建物は1棟だけでなく、棟続きにつながっている次の建物に入ると、すべてが竹作りで、見る者すべてを威圧するような、歴史を感じさせる応接間があり、そこに薄熙来が待っていた」
薄氏は古都・重慶を代表する豪邸を自宅として使っていたのだろうが、ここは1945年8月、日本軍が降伏後、毛沢東と蒋介石が中国共産党と国民党による国共合作を話し合った歴史的建造物でもある。まさに重慶の“皇帝”にふさわしい居宅といえる。
薄氏が“紅い皇帝”であることを思わせるのは自宅ばかりではない。不正蓄財の額もまさに桁外れだ。当初、米ブルームバーグ通信が約110億円と伝えたものの、その後、香港メディアなどによって約1000億円、そして4800億円に膨れ上がった。
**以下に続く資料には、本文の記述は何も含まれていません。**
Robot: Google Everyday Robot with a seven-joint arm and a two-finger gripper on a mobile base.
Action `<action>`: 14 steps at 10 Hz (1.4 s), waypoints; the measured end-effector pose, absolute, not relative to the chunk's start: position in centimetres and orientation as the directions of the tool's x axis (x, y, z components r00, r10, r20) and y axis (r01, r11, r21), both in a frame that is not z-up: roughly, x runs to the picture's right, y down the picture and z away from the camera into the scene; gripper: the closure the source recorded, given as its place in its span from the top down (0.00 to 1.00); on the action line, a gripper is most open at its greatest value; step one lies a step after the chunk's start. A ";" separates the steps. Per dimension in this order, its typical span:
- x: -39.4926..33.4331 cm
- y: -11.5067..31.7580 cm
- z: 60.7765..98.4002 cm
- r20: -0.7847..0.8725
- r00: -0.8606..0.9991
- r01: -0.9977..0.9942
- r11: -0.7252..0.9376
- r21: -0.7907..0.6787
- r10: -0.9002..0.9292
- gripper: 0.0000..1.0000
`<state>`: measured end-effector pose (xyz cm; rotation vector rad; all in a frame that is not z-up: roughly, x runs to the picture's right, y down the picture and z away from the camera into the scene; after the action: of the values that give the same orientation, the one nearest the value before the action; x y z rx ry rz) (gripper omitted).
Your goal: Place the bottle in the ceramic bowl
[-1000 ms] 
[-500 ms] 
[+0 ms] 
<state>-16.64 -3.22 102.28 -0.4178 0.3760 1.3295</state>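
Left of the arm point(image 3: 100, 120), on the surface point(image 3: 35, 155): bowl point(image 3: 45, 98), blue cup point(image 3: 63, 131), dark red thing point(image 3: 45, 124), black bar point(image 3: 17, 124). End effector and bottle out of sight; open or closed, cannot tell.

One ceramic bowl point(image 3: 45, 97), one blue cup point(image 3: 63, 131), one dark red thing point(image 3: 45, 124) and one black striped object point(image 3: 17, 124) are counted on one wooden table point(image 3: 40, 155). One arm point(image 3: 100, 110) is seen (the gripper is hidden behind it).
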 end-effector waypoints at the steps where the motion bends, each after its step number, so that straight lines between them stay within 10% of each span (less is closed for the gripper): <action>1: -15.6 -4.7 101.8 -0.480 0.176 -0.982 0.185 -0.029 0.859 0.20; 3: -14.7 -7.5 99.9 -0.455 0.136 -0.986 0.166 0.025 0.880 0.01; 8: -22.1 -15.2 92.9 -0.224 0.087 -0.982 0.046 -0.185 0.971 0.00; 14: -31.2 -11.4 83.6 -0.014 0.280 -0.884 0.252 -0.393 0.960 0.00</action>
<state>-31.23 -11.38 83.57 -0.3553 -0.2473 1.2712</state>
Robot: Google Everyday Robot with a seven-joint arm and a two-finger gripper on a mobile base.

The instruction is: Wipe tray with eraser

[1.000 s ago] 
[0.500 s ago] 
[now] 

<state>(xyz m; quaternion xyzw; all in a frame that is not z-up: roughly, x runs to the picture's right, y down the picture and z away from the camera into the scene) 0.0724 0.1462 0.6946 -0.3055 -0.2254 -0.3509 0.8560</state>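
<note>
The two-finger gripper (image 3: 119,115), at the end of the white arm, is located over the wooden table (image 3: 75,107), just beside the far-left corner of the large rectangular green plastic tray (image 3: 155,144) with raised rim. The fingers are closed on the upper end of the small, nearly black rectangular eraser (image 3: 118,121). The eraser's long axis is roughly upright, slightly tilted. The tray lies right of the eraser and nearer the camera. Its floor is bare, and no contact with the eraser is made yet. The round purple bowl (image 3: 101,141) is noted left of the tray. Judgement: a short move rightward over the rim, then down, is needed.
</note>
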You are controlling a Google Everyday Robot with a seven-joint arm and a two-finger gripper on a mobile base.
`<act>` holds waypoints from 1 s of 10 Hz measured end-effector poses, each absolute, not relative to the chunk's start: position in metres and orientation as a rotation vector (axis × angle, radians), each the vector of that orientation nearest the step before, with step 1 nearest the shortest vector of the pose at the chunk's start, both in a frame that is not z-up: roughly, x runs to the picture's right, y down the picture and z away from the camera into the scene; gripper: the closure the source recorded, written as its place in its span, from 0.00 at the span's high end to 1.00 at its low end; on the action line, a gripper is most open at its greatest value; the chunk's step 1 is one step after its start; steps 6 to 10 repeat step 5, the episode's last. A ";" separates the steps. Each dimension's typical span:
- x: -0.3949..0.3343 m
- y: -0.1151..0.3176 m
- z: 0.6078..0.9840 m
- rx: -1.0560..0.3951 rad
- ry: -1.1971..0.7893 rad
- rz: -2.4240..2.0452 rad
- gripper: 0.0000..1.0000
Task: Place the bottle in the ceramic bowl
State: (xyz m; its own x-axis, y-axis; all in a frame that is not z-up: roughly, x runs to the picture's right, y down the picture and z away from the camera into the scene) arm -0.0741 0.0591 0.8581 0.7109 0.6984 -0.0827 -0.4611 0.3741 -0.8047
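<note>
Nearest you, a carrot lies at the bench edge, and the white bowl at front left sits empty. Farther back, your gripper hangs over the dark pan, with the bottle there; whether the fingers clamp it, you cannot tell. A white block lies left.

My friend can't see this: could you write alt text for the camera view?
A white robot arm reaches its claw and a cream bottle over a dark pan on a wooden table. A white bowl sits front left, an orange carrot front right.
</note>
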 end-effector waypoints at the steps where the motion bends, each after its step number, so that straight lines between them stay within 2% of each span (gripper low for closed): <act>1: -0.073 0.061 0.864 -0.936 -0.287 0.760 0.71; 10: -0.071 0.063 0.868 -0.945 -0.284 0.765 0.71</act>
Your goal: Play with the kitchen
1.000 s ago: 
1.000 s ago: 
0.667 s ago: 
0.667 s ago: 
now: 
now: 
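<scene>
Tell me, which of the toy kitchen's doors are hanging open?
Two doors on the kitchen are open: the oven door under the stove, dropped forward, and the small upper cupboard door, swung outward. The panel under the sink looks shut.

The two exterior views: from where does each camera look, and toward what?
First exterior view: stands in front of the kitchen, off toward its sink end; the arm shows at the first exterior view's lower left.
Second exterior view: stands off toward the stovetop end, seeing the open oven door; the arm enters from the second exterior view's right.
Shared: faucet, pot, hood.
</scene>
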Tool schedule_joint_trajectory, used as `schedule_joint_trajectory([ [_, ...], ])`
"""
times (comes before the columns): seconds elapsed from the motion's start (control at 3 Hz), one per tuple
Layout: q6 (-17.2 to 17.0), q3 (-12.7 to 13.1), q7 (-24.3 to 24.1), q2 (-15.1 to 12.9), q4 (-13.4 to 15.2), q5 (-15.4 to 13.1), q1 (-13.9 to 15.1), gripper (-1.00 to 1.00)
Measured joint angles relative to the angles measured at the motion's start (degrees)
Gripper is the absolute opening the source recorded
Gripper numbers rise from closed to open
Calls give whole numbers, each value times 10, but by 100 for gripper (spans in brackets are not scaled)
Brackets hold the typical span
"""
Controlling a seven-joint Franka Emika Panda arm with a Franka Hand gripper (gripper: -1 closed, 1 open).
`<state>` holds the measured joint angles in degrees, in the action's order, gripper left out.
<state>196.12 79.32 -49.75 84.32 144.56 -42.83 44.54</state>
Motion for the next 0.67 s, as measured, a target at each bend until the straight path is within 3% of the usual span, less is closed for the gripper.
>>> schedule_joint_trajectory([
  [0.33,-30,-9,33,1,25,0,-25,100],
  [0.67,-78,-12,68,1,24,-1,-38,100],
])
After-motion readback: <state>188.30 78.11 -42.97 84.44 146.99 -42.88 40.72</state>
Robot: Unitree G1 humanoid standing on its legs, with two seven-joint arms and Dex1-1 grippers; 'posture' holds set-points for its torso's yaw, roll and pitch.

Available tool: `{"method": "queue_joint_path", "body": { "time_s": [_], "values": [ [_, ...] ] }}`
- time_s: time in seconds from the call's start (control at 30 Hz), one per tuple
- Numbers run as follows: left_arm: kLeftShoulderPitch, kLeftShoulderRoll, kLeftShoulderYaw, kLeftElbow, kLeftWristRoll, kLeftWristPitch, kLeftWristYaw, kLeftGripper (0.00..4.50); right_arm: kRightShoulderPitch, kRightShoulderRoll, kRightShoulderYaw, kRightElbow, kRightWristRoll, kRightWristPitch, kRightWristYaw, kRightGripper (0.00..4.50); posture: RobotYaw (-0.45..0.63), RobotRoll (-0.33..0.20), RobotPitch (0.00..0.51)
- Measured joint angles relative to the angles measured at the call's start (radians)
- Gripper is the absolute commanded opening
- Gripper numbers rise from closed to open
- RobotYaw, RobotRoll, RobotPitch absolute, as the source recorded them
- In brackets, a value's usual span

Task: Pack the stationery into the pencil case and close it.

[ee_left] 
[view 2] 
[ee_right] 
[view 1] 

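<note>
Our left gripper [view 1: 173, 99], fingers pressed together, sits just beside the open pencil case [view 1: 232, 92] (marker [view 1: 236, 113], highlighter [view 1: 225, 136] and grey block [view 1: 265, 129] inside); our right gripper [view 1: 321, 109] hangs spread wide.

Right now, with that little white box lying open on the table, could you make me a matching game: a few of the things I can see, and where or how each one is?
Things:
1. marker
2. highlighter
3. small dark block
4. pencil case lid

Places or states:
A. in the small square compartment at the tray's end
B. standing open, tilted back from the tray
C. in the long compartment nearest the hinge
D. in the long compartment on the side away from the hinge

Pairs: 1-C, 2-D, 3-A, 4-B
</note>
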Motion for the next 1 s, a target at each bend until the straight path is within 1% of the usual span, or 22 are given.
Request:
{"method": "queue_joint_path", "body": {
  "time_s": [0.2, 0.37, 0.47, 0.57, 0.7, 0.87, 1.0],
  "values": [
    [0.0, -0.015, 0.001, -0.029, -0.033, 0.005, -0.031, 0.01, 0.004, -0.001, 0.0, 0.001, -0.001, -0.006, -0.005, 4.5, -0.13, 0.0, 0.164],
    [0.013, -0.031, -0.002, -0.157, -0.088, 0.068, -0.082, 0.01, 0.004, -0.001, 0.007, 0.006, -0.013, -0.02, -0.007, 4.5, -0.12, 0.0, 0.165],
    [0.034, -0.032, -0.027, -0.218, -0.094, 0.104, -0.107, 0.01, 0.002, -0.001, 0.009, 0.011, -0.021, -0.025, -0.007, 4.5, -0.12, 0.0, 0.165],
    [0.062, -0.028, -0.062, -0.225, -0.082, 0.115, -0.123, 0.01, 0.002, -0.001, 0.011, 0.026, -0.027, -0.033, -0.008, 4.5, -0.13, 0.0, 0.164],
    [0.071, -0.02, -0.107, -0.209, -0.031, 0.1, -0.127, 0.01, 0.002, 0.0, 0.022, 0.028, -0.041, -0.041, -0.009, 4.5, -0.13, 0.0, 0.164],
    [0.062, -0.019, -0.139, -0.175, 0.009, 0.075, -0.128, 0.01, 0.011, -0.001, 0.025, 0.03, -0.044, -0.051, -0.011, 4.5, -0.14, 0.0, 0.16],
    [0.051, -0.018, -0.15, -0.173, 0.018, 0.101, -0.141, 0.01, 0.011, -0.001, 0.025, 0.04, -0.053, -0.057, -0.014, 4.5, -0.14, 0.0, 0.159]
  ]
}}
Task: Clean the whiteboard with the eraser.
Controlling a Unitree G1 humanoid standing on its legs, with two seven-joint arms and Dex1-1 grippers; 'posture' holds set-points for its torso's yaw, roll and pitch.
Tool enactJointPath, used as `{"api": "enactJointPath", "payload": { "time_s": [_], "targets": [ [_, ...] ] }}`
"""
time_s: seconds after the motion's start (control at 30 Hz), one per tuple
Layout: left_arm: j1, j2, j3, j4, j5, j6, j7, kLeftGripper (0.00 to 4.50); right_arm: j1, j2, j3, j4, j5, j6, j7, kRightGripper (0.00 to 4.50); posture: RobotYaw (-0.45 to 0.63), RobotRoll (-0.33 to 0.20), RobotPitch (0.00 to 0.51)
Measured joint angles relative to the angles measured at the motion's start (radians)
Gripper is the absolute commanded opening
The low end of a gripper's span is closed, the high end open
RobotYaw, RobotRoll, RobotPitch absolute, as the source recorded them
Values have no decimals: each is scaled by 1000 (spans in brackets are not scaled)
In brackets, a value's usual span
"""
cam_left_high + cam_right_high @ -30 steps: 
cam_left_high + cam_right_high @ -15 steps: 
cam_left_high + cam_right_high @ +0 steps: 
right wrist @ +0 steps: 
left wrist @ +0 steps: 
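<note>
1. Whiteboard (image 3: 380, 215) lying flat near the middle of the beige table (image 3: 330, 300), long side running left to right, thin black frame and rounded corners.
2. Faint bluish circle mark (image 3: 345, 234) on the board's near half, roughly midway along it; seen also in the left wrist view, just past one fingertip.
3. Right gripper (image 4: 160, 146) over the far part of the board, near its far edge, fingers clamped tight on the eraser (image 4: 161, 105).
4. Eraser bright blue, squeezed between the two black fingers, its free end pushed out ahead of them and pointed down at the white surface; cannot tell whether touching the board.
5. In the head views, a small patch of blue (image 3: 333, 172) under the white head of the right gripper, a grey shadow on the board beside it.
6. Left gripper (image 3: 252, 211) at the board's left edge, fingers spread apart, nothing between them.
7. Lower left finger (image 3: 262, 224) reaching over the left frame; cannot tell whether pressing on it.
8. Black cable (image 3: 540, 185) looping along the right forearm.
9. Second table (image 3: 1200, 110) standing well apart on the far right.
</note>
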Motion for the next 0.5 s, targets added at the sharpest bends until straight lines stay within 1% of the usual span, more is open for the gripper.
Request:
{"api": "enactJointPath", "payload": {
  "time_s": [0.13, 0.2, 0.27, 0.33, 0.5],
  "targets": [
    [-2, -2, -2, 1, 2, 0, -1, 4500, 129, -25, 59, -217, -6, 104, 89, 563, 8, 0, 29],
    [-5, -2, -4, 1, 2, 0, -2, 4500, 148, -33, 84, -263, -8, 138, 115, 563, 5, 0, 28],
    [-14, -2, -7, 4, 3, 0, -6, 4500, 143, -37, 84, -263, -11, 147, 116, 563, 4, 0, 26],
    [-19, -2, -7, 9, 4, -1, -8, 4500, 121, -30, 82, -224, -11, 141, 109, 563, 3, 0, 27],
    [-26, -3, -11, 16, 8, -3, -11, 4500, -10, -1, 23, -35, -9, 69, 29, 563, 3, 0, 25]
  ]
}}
また、薄氏が重慶市トップとなって、全国的にその名を広めたのが「打黒」と呼ばれるマフィア撲滅運動だが、市当局がマフィアとつながっていたとして逮捕された経営者から没収した資産は1000億元(約1兆3000億円)を下らない。
それらが薄氏の推進した市の緑化事業や低所得者向け住宅建設計画などの原資になったとみられるが、一部は薄氏の個人的な不正蓄財に回されたことも否定できない。
その使い道の一つの象徴が、薄氏の息子、薄瓜瓜氏(24歳)の海外豪遊生活だろう。同氏は英オックスフォード大学を卒業後、米ハーバード大学ケネディスクール(大学院修士課程)に進んでいるが、豪華マンションに居住し、高級車を乗り回していた(ポルシェとフェラーリが報じられたところ、「フェラーリには乗っていない」と本人が否定。ポルシェには乗っていたわけだ)。ネット上では、酔った瓜瓜氏が白人女性たちと戯れる写真までが暴露された。
これらの膨大な費用が不正蓄財から賄われたことはほぼ間違いない。なぜなら、党機関紙「人民日報」によると、薄氏の月給は公式には1万元(約13万円)だからだ。